Entries supplied

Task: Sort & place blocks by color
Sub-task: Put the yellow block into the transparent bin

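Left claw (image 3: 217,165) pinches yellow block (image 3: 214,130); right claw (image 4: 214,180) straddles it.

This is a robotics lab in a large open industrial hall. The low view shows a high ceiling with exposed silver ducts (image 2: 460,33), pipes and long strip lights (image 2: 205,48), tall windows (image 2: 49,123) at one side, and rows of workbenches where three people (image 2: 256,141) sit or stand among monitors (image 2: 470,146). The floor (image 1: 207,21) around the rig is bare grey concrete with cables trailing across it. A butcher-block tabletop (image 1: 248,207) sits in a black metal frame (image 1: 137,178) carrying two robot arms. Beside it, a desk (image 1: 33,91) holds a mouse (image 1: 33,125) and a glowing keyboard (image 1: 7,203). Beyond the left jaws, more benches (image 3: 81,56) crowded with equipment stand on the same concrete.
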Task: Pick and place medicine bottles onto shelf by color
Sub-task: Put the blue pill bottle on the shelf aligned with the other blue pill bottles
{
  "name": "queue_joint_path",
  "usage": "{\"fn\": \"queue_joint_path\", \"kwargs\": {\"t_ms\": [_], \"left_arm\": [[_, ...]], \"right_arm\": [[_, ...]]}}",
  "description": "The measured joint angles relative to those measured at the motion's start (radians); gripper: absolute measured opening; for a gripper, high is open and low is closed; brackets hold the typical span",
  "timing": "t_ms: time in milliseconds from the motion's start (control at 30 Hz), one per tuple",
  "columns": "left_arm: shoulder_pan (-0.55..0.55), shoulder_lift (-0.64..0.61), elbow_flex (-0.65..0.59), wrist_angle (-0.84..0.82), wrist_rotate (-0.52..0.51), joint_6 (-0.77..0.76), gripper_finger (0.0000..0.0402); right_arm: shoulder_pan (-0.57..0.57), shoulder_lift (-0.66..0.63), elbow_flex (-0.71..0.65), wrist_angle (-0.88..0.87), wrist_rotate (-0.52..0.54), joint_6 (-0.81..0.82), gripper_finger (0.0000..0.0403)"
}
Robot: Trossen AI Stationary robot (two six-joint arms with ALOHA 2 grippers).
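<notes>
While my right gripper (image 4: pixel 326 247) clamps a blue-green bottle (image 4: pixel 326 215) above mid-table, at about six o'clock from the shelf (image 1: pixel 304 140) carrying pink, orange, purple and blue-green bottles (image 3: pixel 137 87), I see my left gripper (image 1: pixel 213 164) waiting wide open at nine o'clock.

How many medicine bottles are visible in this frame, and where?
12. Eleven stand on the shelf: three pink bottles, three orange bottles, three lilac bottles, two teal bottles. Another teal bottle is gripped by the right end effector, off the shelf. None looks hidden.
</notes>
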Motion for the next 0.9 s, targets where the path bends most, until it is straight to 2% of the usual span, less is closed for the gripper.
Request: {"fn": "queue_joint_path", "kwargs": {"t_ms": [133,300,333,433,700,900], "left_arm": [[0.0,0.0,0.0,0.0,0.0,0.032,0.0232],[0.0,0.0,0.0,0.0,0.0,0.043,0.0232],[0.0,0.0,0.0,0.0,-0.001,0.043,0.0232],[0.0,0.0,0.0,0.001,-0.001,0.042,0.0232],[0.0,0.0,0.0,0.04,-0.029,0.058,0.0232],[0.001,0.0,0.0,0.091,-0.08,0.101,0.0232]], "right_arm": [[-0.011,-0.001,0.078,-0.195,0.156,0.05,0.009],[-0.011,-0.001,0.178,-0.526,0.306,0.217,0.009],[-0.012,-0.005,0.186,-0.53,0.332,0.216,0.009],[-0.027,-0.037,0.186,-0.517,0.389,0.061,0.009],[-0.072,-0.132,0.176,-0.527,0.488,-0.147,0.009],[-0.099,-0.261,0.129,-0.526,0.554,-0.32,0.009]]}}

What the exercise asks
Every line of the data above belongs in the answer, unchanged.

Answer
Task: Sort & place blocks by color
Sub-task: Put the yellow block into the transparent bin

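Left claw (image 3: 217,165) pinches yellow block (image 3: 214,130); right claw (image 4: 214,180) straddles it.

This is a robotics lab in a large open industrial hall. The low view shows a high ceiling with exposed silver ducts (image 2: 460,33), pipes and long strip lights (image 2: 205,48), tall windows (image 2: 49,123) at one side, and rows of workbenches where three people (image 2: 256,141) sit or stand among monitors (image 2: 470,146). The floor (image 1: 207,21) around the rig is bare grey concrete with cables trailing across it. A butcher-block tabletop (image 1: 248,207) sits in a black metal frame (image 1: 137,178) carrying two robot arms. Beside it, a desk (image 1: 33,91) holds a mouse (image 1: 33,125) and a glowing keyboard (image 1: 7,203). Beyond the left jaws, more benches (image 3: 81,56) crowded with equipment stand on the same concrete.
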Task: Pick and place medicine bottles onto shelf by color
Sub-task: Put the blue pill bottle on the shelf aligned with the other blue pill bottles
{
  "name": "queue_joint_path",
  "usage": "{\"fn\": \"queue_joint_path\", \"kwargs\": {\"t_ms\": [_], \"left_arm\": [[_, ...]], \"right_arm\": [[_, ...]]}}",
  "description": "The measured joint angles relative to those measured at the motion's start (radians); gripper: absolute measured opening; for a gripper, high is open and low is closed; brackets hold the typical span",
  "timing": "t_ms: time in milliseconds from the motion's start (control at 30 Hz), one per tuple",
  "columns": "left_arm: shoulder_pan (-0.55..0.55), shoulder_lift (-0.64..0.61), elbow_flex (-0.65..0.59), wrist_angle (-0.84..0.82), wrist_rotate (-0.52..0.51), joint_6 (-0.77..0.76), gripper_finger (0.0000..0.0402); right_arm: shoulder_pan (-0.57..0.57), shoulder_lift (-0.66..0.63), elbow_flex (-0.71..0.65), wrist_angle (-0.88..0.87), wrist_rotate (-0.52..0.54), joint_6 (-0.81..0.82), gripper_finger (0.0000..0.0403)"
}
Robot: Trossen AI Stationary robot (two six-joint arms with ALOHA 2 grippers).
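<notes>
While my right gripper (image 4: pixel 326 247) clamps a blue-green bottle (image 4: pixel 326 215) above mid-table, at about six o'clock from the shelf (image 1: pixel 304 140) carrying pink, orange, purple and blue-green bottles (image 3: pixel 137 87), I see my left gripper (image 1: pixel 213 164) waiting wide open at nine o'clock.

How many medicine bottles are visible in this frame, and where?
12. Eleven stand on the shelf: three pink bottles, three orange bottles, three lilac bottles, two teal bottles. Another teal bottle is gripped by the right end effector, off the shelf. None looks hidden.
</notes>
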Motion for the next 0.9 s, targets where the path bends most, until it is straight to 2% of the usual span, less is closed for the gripper.
Request: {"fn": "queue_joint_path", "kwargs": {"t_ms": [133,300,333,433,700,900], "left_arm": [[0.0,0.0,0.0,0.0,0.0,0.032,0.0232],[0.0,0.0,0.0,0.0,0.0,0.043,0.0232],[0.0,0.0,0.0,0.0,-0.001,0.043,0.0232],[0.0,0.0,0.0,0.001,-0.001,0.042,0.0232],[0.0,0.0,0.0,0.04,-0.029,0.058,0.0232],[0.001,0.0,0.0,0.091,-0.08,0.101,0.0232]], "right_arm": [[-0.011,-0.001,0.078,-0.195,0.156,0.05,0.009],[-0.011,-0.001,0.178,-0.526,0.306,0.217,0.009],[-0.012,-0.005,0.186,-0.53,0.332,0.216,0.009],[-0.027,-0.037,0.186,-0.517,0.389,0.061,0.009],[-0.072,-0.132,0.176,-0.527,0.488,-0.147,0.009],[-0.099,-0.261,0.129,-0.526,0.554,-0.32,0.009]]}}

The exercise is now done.